Thank you for your feedback
Intelligent Adaptive Authentication with the Risk Management component can challenge the user in multiple aspects during login and adaptive authentication, event validation, or transaction activities.
Risk Management component challenges
When Intelligent Adaptive Authentication validates adaptive authentication and transaction requests, the response of this request to the Risk Management component includes the authentication or transaction validation challenge (specified in the riskResponseCode field). These challenges can then be used in the remaining processing flow. Risk management challenges provides a list of these challenges.
Risk management challenges | ||
Challenge name | Challenge value | Definition |
|---|---|---|
Challenge | 2 | Simple authentication, i.e. static password. |
ChallengeSMS | 3 | Simple authentication with SMS delivery, e.g. virtual OTP. |
ChallengeDevice | 4 | Challenge with authenticator, hardware or software OTP without a second factor. |
ChallengeDevice2FA | 5 | Challenge with authenticator and two factors, hardware OTP with static PIN, software OTP with PIN, biometric etc. |
ChallengePush | 6 | Simple authentication using Push Notification. |
ChallengePush2FA | 7 | Two-factor authentication using Push Notification. |
ChallengeEmail | 8 | Simple authentication with email delivery, e.g. virtual OTP. |
ChallengeVoice | 13 | Simple Authentication with delivery via voice call, using a virtual OTP. |
ChallengeFIDO | 14 | Authentication using a FIDO-based authenticator. |
ChallengeNoPin | 21 | Authentication without PIN from trusted device (using orchestration command). |
ChallengePin | 22 | Authentication with PIN from trusted device (using orchestration command). |
ChallengeFingerprint | 23 | Authentication with fingerprint from trusted device (using orchestration command). |
ChallengeFaceReco | 24 | Authentication with face recognition from trusted device (using orchestration command). |
Matched Risk Management component rules
Intelligent Adaptive Authentication also provides information about which of the rules defined in the Risk Management component for monetary and non-monetary events matched. The adaptive authentication or transaction validation returns identifiers based on the API field in the output. You can check these identifiers in the event lookup to see all details associated with this event and verify which of the Risk Management component rules have matched. Names of matched rules from the Risk Management component provides a list of these identifiers.
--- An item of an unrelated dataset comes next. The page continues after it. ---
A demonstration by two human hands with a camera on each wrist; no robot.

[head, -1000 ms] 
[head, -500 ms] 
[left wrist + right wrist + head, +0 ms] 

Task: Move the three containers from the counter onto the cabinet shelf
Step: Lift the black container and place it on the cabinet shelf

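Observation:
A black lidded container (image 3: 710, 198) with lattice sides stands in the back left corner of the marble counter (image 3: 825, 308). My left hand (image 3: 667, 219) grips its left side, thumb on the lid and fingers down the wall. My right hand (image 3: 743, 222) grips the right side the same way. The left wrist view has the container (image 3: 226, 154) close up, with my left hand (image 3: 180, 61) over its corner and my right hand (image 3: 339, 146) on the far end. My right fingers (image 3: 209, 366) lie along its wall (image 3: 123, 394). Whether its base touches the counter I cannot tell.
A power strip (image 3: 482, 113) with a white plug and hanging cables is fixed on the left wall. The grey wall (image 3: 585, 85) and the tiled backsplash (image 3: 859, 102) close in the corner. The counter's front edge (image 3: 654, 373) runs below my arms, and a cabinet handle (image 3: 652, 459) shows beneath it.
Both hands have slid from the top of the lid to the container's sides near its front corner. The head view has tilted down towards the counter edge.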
To retrieve information about matched rules for an event
Issue a request to retrieve the event ID with events/{eventID}.
Method: GET
Response body: eventID
The response body contains one or several of the values identified as non-monetary event in the Non-monetary event column of Names of matched rules from the Risk Management component.
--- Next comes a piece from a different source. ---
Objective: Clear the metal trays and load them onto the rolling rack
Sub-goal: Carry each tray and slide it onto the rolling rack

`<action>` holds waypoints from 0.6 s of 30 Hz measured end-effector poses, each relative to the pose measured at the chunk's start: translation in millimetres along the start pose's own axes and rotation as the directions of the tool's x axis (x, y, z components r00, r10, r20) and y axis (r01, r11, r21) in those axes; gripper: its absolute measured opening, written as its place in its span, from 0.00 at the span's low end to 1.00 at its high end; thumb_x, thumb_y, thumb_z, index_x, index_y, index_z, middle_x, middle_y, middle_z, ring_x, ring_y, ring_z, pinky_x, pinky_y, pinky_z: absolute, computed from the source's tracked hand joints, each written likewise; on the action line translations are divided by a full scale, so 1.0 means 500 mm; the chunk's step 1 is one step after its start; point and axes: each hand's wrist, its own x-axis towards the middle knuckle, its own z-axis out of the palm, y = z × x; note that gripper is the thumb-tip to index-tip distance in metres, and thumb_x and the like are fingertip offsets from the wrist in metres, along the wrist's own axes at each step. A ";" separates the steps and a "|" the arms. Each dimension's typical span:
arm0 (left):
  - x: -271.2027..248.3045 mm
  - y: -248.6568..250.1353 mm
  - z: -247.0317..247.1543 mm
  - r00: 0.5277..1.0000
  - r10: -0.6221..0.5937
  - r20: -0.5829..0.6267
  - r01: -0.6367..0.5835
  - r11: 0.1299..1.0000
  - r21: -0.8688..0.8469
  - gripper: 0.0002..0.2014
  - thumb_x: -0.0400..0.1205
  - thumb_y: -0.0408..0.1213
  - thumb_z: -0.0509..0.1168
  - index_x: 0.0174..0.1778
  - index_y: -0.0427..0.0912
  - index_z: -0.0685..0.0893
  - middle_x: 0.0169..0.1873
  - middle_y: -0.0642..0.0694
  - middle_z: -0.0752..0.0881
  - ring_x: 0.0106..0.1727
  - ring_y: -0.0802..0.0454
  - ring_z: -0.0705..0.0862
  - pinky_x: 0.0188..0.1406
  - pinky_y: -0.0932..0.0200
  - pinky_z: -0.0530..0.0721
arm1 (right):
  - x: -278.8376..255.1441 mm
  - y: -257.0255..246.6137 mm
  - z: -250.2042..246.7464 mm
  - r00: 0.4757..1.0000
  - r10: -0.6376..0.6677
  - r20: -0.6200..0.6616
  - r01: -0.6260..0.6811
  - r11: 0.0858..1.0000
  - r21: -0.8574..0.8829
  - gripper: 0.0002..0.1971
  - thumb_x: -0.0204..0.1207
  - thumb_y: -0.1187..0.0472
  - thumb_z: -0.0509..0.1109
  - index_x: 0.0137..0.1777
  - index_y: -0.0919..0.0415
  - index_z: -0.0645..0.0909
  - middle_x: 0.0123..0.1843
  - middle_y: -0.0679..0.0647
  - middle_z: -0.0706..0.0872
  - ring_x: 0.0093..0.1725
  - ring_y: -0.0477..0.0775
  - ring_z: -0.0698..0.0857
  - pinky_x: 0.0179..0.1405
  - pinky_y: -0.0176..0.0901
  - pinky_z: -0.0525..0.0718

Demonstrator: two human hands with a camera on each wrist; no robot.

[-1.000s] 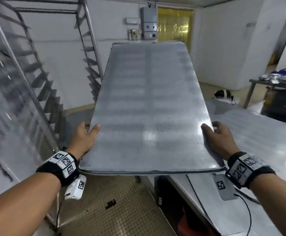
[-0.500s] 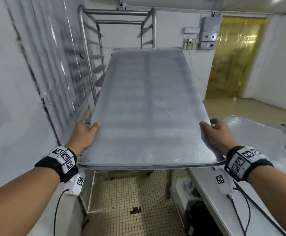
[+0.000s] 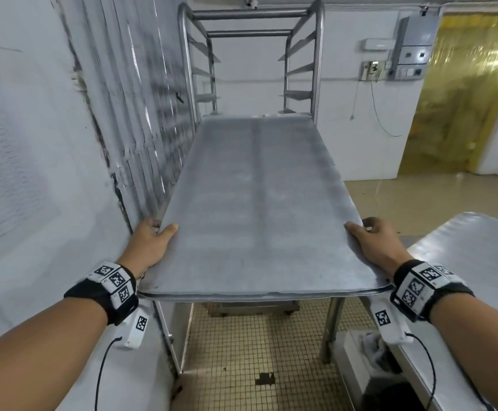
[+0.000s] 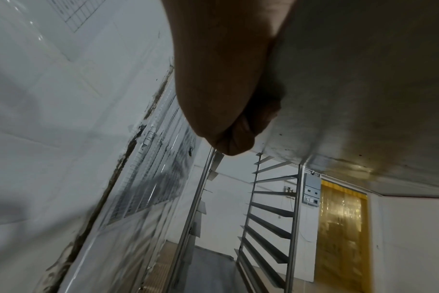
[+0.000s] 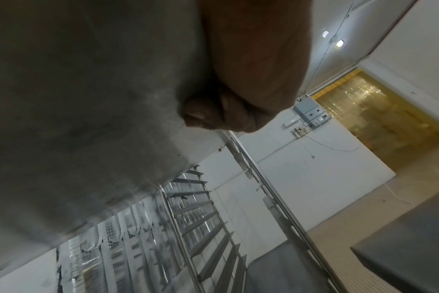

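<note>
I carry a long, bare metal tray (image 3: 256, 209) level in front of me. My left hand (image 3: 152, 241) grips its left edge near the front corner, thumb on top, fingers curled under. My right hand (image 3: 372, 241) grips the right edge the same way. The tray's far end reaches the tall steel rolling rack (image 3: 317, 69), level with a pair of its side runners; whether it rests on them I cannot tell. From below, the left wrist view shows the tray's underside (image 4: 364, 99) and the rack's runners (image 4: 271, 208); the right wrist view shows the underside (image 5: 88, 99) and the rack (image 5: 201, 208).
A white wall (image 3: 34, 173) with a wire-mesh panel (image 3: 152, 114) runs close on my left. A steel table (image 3: 479, 262) stands at my right. Behind the rack are a white wall, an electrical box (image 3: 413, 48) and a doorway with a yellow strip curtain (image 3: 464, 99). The floor is tiled.
I have turned left with the tray, from over the table to face the rack. The tray's far end has come down and up to the rack. Both grips are unchanged.
</note>
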 end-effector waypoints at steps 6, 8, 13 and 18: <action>0.009 -0.031 0.016 0.998 -0.064 0.026 0.062 0.996 0.068 0.11 0.82 0.51 0.71 0.44 0.48 0.81 0.42 0.46 0.89 0.44 0.45 0.90 0.48 0.48 0.89 | 0.017 0.033 0.041 0.997 0.055 0.061 -0.050 0.996 -0.072 0.21 0.80 0.43 0.71 0.44 0.64 0.85 0.35 0.59 0.91 0.34 0.59 0.88 0.35 0.43 0.80; 0.008 -0.046 0.022 0.996 -0.084 0.031 0.080 0.990 0.117 0.14 0.82 0.52 0.71 0.49 0.43 0.81 0.41 0.49 0.86 0.43 0.48 0.87 0.45 0.53 0.86 | 0.018 0.041 0.049 0.995 0.066 0.075 -0.058 0.993 -0.100 0.21 0.81 0.44 0.71 0.42 0.65 0.85 0.33 0.59 0.90 0.31 0.57 0.86 0.34 0.43 0.79; 0.011 -0.091 0.040 0.990 -0.136 0.046 0.125 0.973 0.197 0.19 0.82 0.55 0.70 0.54 0.41 0.79 0.41 0.51 0.83 0.45 0.47 0.85 0.49 0.51 0.84 | 0.020 0.068 0.070 0.988 0.107 0.115 -0.091 0.987 -0.131 0.21 0.81 0.46 0.71 0.41 0.67 0.86 0.28 0.55 0.86 0.27 0.52 0.81 0.30 0.39 0.75; 0.014 -0.130 0.051 0.983 -0.171 0.063 0.154 0.965 0.211 0.20 0.81 0.55 0.71 0.52 0.40 0.82 0.44 0.44 0.87 0.45 0.44 0.87 0.44 0.51 0.84 | 0.011 0.084 0.084 0.980 0.146 0.136 -0.122 0.978 -0.167 0.22 0.81 0.46 0.71 0.41 0.68 0.85 0.30 0.57 0.86 0.30 0.54 0.81 0.32 0.42 0.75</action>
You can check events for matched rules during adaptive authentication and event validation with the following endpoints:
POST /users/{userID@domain}/login
The responses of these endpoints also include the (optional) eventID field.
To retrieve information about matched rules for a transaction
Issue a request to retrieve the transaction ID with transactions/{transactionID}.
Method: GET
Response body: transactionID
The response body contains one or several of the values identified as transaction (i.e., monetary event) in the Transaction (monetary event) column of Names of matched rules from the Risk Management component.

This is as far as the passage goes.